The Technology Inside LINSTOR (Part II)

Linstor technology

In our first look into LINSTOR, you learned a lot about the single communication protocol, transaction safety and modularity features. In the next chapter, you can dive deeper into the construction.

Fault Tolerance

Keeping the software responsive is one of the more difficult problems that we have to deal with in LINSTOR’s design and implementation. The Controller/Satellite split is one fundamental part of LINSTOR’s design toward fault tolerance. But there are many other design and implementation details that improve the software’s robustness. Many of them are virtually invisible to the user.

On the Controller side, communication and persistence are the two main areas that can lead to the software becoming unresponsive. The following problems could lead to an unusable network communication service on the Controller side:

  • Stopping or reconfiguring a network interface
  • Address conflicts
  • In-use TCP/IP ports

All network I/O in LINSTOR is non-blocking. This means that unresponsive network peers don’t lead to a lockup of LINSTOR’s network communication service. The network communication service is designed to recover from many kinds of problems. However, it additionally allows the use of multiple independent network connectors. This means the system remains accessible even in the case where a network connector requires reconfiguration to recover. The network connectors can also stop and start independently, allowing the reinitialization of failed connectors.

The Controller can obviously not continue normal operation while the database service is inoperative. This could of course happen when using an external database, for example, due to a downtime of the database server or due to a network problem. Once the database service becomes available again, the Controller will recover automatically, without requiring any operator intervention.

Satellites in LINSTOR

The Satellite side of LINSTOR does not run a database. And a single unresponsive Satellite is less critical for the system as a whole than an unresponsive Controller. Nonetheless, if a Satellite encounters a failure during the configuration of one storage resource, that should still not temporarily prevent it from being able to service requests for the configuration of other resources.

The biggest challenge regarding fault tolerance on the Satellite side is the fact that the Satellite interacts with lots of external programs and processes that are neither part of LINSTOR nor under the direct control of the Satellite process. These external components include system utilities required for the configuration of backend storage, such as LVM or ZFS commands. It also includes processes observing events generated by the DRBD kernel module whenever the state of a resource changes. Block device files that appear or disappear when storage devices are reconfigured, and similar kinds of objects.
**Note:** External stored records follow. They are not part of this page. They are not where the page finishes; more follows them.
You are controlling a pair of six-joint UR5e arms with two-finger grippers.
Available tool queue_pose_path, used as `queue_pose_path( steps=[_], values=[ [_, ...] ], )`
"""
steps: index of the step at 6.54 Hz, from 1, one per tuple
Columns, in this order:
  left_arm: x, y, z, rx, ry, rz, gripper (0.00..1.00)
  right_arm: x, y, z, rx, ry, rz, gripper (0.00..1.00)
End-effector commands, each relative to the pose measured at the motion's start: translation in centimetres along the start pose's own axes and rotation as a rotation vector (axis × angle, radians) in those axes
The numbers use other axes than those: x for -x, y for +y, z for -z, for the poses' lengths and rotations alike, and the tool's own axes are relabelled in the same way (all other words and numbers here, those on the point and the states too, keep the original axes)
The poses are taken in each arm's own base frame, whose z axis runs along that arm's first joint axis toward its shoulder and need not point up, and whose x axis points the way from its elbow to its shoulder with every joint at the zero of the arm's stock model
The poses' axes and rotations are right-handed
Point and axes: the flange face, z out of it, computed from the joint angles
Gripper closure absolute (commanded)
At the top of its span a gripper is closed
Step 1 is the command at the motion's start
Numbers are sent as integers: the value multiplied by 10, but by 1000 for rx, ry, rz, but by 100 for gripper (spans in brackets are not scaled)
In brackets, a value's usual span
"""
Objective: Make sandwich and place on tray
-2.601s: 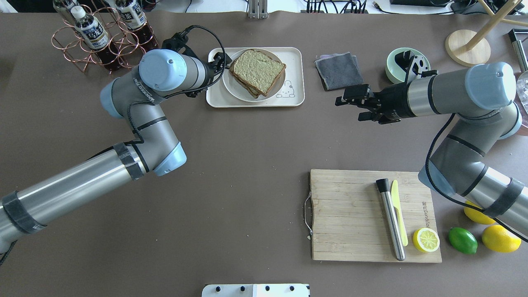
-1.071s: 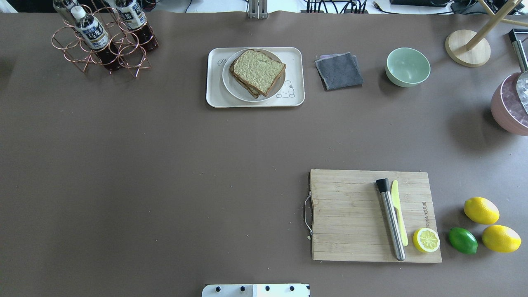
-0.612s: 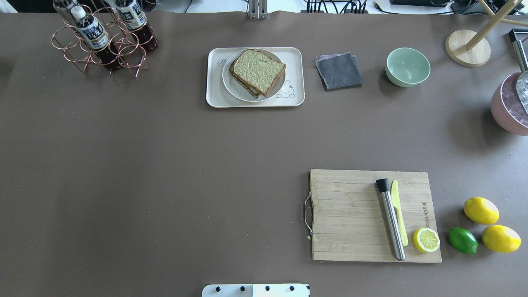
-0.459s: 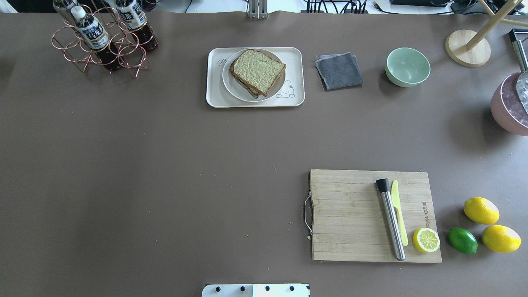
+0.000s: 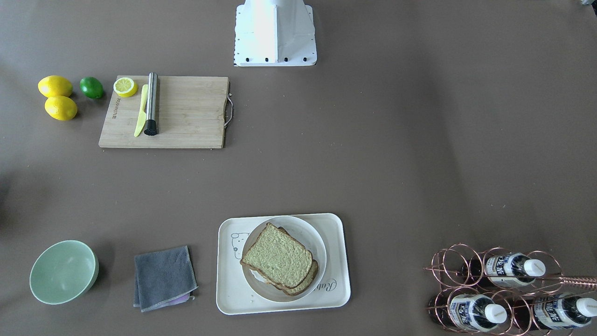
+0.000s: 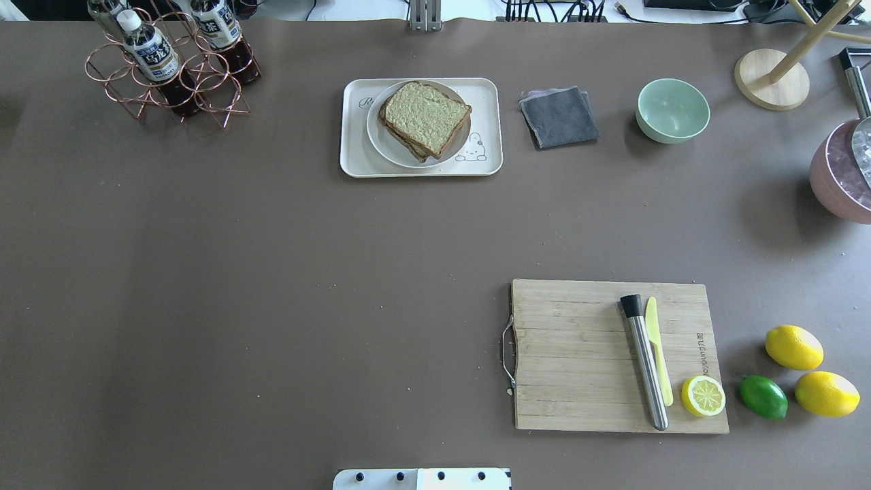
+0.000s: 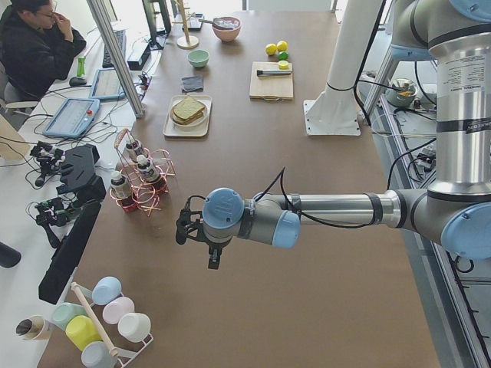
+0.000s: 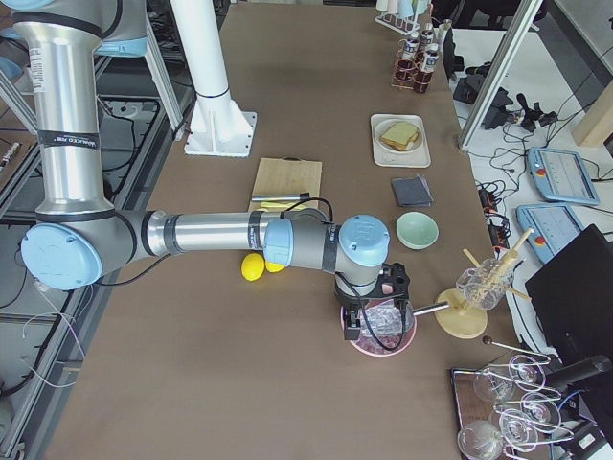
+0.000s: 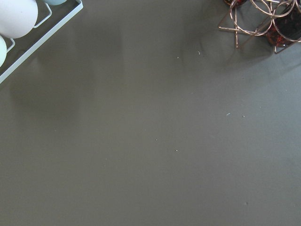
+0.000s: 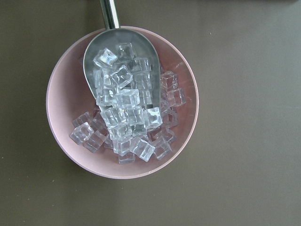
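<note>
sandwich point(image 6: 425, 117) on plate point(image 6: 381, 143) in tray point(image 6: 354, 163), filling hidden.

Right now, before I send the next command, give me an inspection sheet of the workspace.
Surface: brown table cover, a few pale specks.
Job's things: sandwich lies on a round white plate, which sits on the tray.
Clutter: cutting board with steel muddler, yellow knife and lemon half; two lemons; lime; green bowl; grey cloth; bottle rack; pink ice bowl with scoop.
Grippers: left gripper hangs over bare table near the bottle rack; right gripper over the pink ice bowl; open or shut cannot be told.
Cables: left wrist cable, right wrist cable; nothing seen on the table.
Surroundings: seated operator at the side bench.
</note>
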Motion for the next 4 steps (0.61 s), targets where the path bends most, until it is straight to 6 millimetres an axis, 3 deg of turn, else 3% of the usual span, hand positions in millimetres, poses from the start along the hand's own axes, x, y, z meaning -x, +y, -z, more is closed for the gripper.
queue_pose_path(
  steps=[1, 2, 4],
  values=[
    [3, 1, 5, -19, -82, -12, 3, -2, 2, -3, -11, -10, -10, 1],
    [3, -3, 15, -51, -230, -36, 3, -2, 2, -4, -11, -10, -10, 0],
    [-11, -15, 13, -39, -230, -49, 3, -2, 2, -4, -11, -10, -10, 0]
  ],
)
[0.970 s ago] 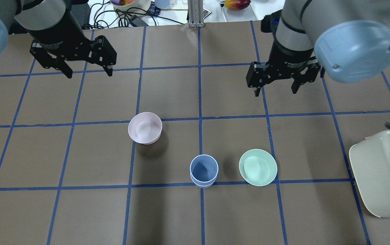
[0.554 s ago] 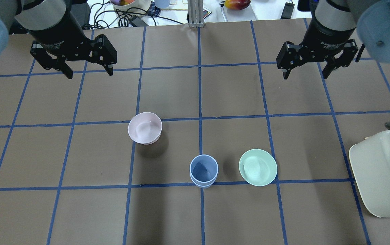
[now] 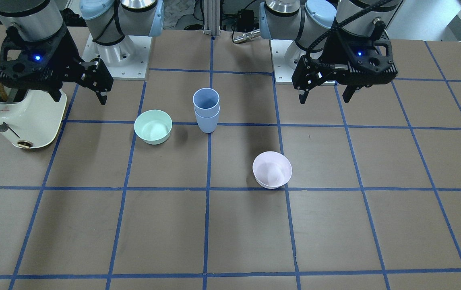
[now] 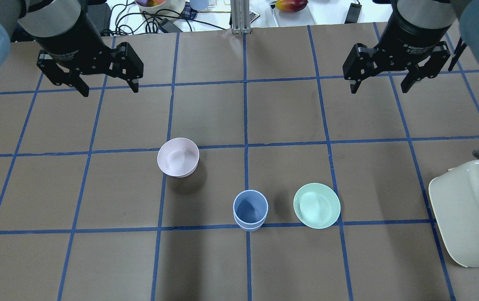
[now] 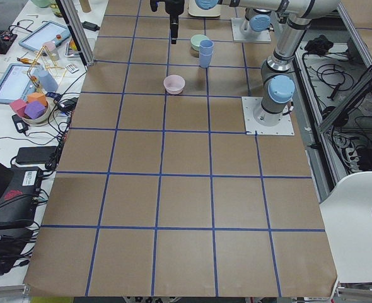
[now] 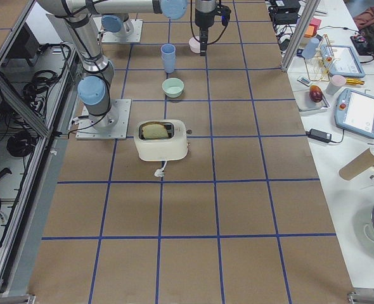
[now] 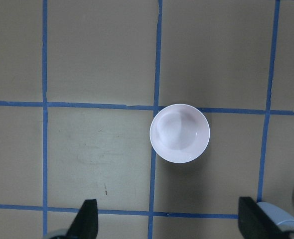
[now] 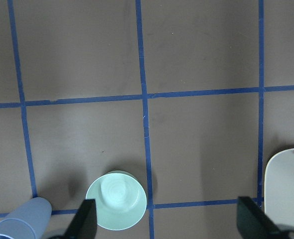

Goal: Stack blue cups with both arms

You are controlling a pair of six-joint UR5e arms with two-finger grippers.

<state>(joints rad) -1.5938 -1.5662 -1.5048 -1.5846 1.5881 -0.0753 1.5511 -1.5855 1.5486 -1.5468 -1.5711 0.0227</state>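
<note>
The two pale-blue cups [image 4: 250, 210] stand nested one inside the other, upright on the table's centre line. They also show in the front view [image 3: 206, 108] and at the lower left of the right wrist view [image 8: 22, 219]. My left gripper [image 4: 109, 90] is open and empty, high over the far left of the table, above the pink bowl [image 7: 180, 132]. My right gripper [image 4: 378, 89] is open and empty, high over the far right, well away from the cups. In the front view the left gripper [image 3: 323, 98] is on the right and the right gripper [image 3: 79, 98] on the left.
A pale pink bowl [image 4: 178, 157] sits left of the cups and further out. A mint-green bowl [image 4: 316, 205] sits just right of the cups. A cream toaster [image 4: 469, 213] holding toast stands at the right edge. Cables and clutter lie beyond the far edge.
My right gripper has moved to the right and further out across the table, still open and empty. The left gripper, cups and bowls have not moved.
</note>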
To achieve fault tolerance on the Satellite side, the software deals with many possible external malfunctions. This includes the time-boxing and the enforcement of size limits on the amount of read-back data when executing external processes. Also, recovery procedures that attempt to abort external processes that have become unresponsive. Theres even a fallback that reports a malfunctioning operating system kernel. This happens when the operating system is unable to end an unresponsive process. The LINSTOR code also contains a mechanism that can run critical operations. This includes the attempt to open a device file (which may block due to faulty operating system drivers) asynchronously. Even if the operation blocks, LINSTOR would normally at least be able to detect and report the problem.
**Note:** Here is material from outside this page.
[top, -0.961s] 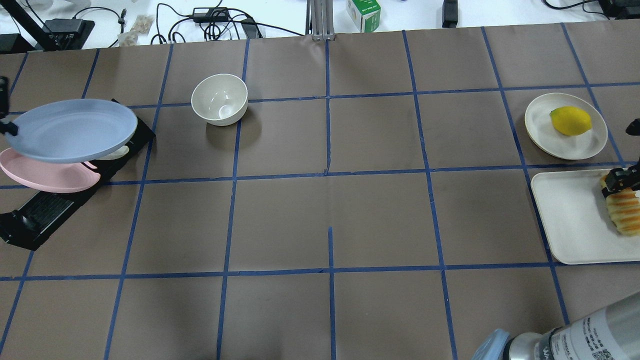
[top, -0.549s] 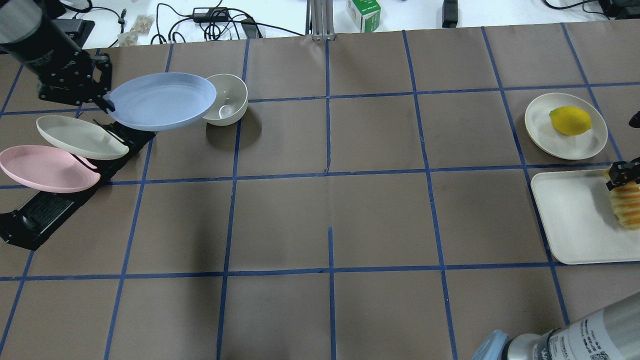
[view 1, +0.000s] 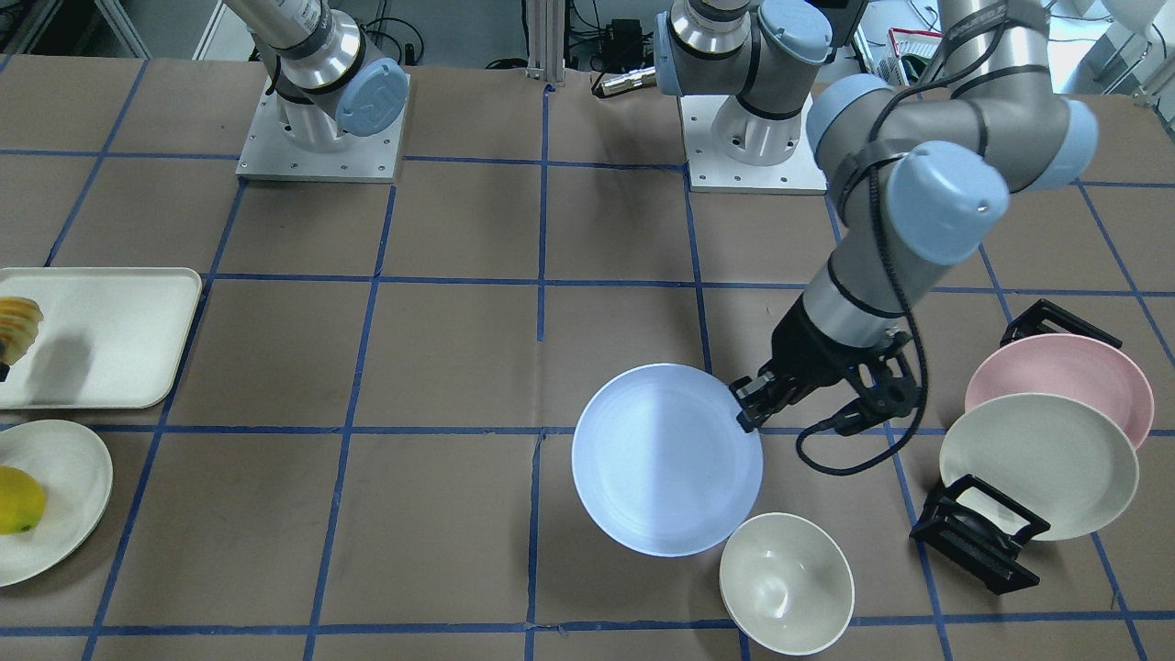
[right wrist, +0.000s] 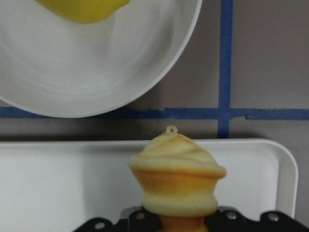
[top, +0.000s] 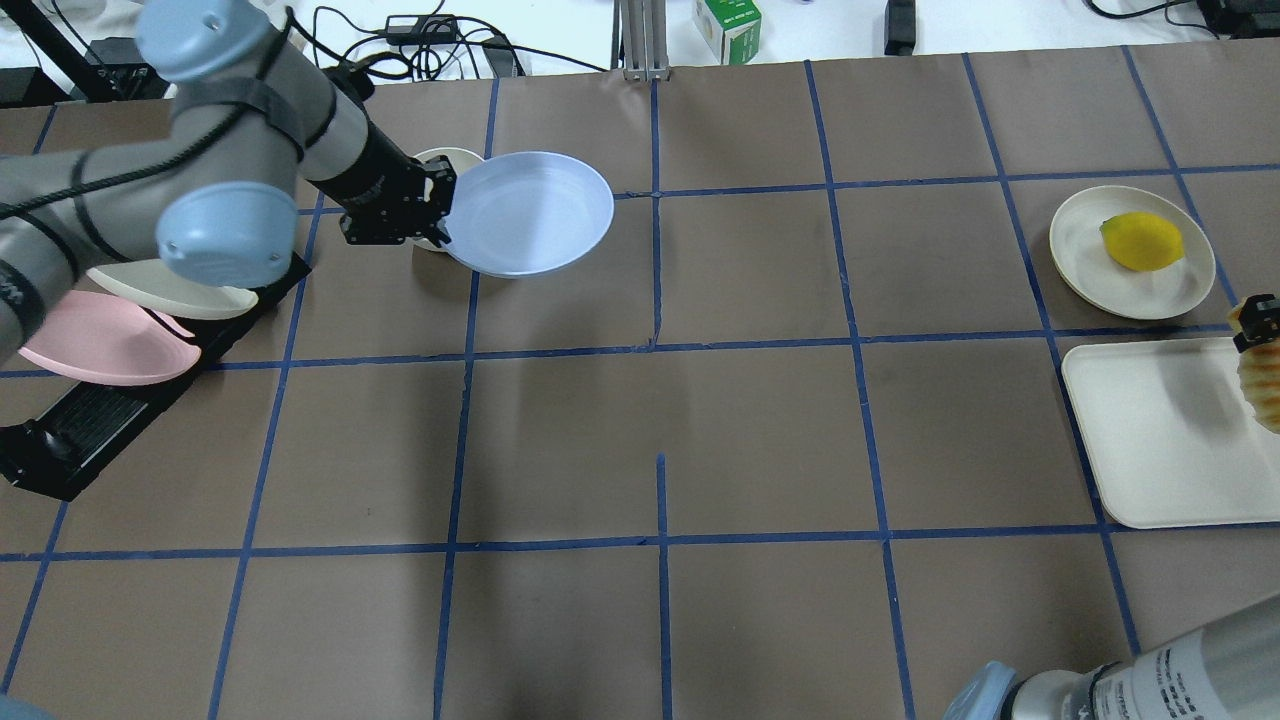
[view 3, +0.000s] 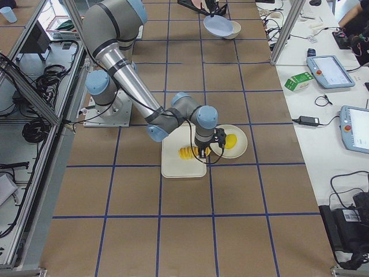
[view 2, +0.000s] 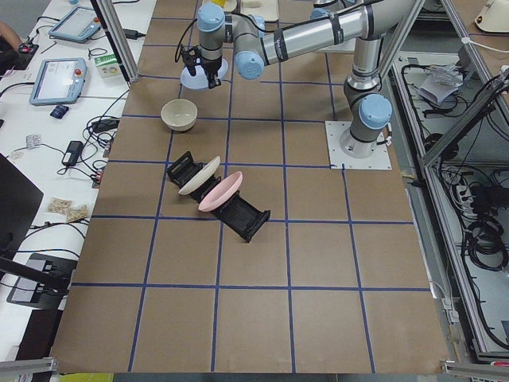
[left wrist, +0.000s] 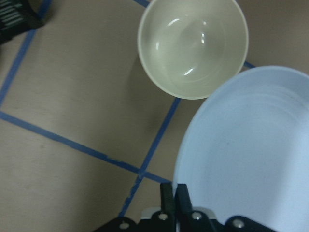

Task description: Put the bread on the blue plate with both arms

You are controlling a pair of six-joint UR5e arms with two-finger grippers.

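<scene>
My left gripper [top: 440, 215] is shut on the rim of the pale blue plate [top: 530, 212] and holds it in the air, level, next to the cream bowl [view 1: 785, 583]. The plate also shows in the front view [view 1: 665, 459] and the left wrist view [left wrist: 251, 159]. My right gripper [top: 1255, 320] is shut on one end of the striped yellow-orange bread [top: 1262, 385] and holds it a little above the white tray [top: 1150, 440], at the view's right edge. The bread shows in the right wrist view [right wrist: 176, 179] and in the front view [view 1: 18, 326].
A yellow lemon [top: 1142, 241] lies on a cream plate [top: 1100, 270] beyond the tray. A black rack [view 1: 978, 542] holds a pink plate [view 1: 1056, 367] and a cream plate [view 1: 1037, 464] on the robot's left side. Cables and a green carton [top: 727, 28] lie past the table's far edge.
My left arm has carried the blue plate from over the rack rightward, past the bowl. My right gripper has shifted the bread further toward the overhead view's right edge.
</scene>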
Usability of LINSTOR Technology

With feature richness, customizability and flexibility also come complexity. All that can be done to make the system as easy to understand and use as possible is this. Attempt to make the system intuitive, self-explaining and unambiguous.

Clarity in the naming scheme of objects turned out to be an important factor in a user’s ability to use the software intuitively. In our previous product, drbdmanage, users would typically look for commands to either create a “resource” or a “volume.” However, the corresponding commands, “new-resource” and “new-volume”, only define a resource and its volumes, but do not actually create storage resources on any of the cluster nodes. Another command, “assign”, was required to assign the resource to cluster nodes, thereby creating the actual storage resource, and users sometimes had a hard time finding this command.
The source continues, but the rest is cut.